何故か胸を張っている息子の頭を無言で撫でた父親は、可哀想になって小銭入れをそっと手渡した。院内で勤務中に缶コーヒーを買う為の小銭だが、数十枚入っている筈だ。その重さに飛び跳ねて喜んでいた息子の遥か後方に、顔を顰めている母親の姿を見つけた。

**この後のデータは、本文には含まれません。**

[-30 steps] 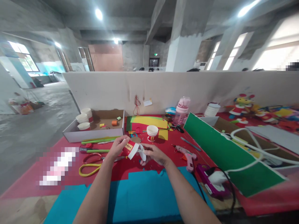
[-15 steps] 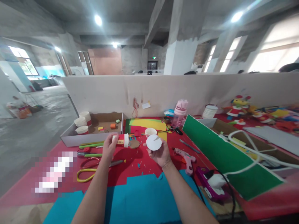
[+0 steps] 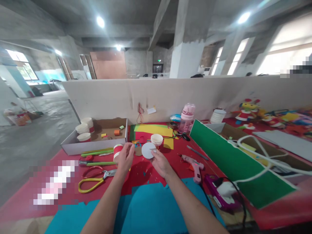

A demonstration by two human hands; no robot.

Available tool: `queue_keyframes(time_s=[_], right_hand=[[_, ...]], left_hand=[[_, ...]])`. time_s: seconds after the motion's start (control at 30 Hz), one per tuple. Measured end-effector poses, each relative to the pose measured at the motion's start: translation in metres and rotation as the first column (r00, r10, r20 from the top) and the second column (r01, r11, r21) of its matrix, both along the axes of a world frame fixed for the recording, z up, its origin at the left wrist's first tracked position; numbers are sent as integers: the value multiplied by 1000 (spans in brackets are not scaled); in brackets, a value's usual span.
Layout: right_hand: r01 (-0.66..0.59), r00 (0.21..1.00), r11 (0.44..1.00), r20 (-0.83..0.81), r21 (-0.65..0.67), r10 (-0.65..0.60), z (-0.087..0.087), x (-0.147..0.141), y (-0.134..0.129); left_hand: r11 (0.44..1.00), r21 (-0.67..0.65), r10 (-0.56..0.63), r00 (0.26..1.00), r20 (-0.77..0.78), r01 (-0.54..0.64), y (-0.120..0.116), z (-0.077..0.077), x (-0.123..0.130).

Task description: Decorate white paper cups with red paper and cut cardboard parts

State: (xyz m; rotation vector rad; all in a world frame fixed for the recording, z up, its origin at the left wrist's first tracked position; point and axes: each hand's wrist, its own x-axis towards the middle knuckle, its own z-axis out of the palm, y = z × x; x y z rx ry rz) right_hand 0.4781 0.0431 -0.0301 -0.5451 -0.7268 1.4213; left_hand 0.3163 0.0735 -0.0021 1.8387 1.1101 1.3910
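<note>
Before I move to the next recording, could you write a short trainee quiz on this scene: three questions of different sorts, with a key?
1. Multiple choice: what is the right hand holding?
A) a pink bottle
B) a white disc
C) a yellow sheet
2. True or false: in the picture, the pink glue gun lies to the left of the purple power strip.
3. Short answer: name the two handle colours of the scissors.

Key: 1. B; 2. True; 3. Red and yellow.
</note>
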Motion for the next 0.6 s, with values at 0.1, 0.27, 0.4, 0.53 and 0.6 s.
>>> queue_keyframes(time_s=[0.1, 0.27, 0.4, 0.53, 0.6], right_hand=[[-17, 997, 999, 70, 48, 14, -2, -4, -1], [27, 960, 996, 275, 81, -49, -4, 3, 0], [42, 976, 998, 213, 55, -53, -5, 12, 4], [-26, 991, 1000, 130, -12, 28, -4, 11, 1], [-53, 984, 998, 170, -39, 59, -3, 8, -2]], left_hand=[[937, -193, -275, 955, 113, 293, -2, -8, 12], [902, -253, -311, 932, 187, 351, -1, -15, 16], [879, -295, -309, 919, 244, 374, 3, -17, 13], [815, -331, -370, 867, 334, 475, 2, -19, 11], [802, -333, -379, 854, 355, 495, 1, -19, 12]])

「外から見えたって聞いた時は変な冗談だと思ったもんだけど、アンタそんな所で何をやってるんだい、直江」
「母さんこそ、一人で出掛けるなんて何年振りだよ?お陰で助かったけど…」
「何がだい?」
「話は後で。えっと、そちらさんは?」
「どうも、高野と申します」
「どうも、遠野です。母と息子がご迷惑お掛けしてませんか?」
「あの、つかぬことを伺う様で何ですけど…」

しゅばっとピアニストが広げたポスターに、母と息子がビシッと指差した。ぱちぱち瞬いた内科医は、真剣な表情の三人を順番に眺める。何が起きているのだろう。祖父が今頃ブチギレていそうな気がするが。

「「「これ、だーれだ?!」」」
「はぁ?これって、どれ………ん?あれ?何で秀隆兄さん…じゃない、俊が写ってるんだ?」

パパパン、とハイタッチを交わし合っている三人を前に、オタクの叔父は首を傾げた。
お陰様で、山田太陽の腹には未だナイフが刺さりっぱなしである。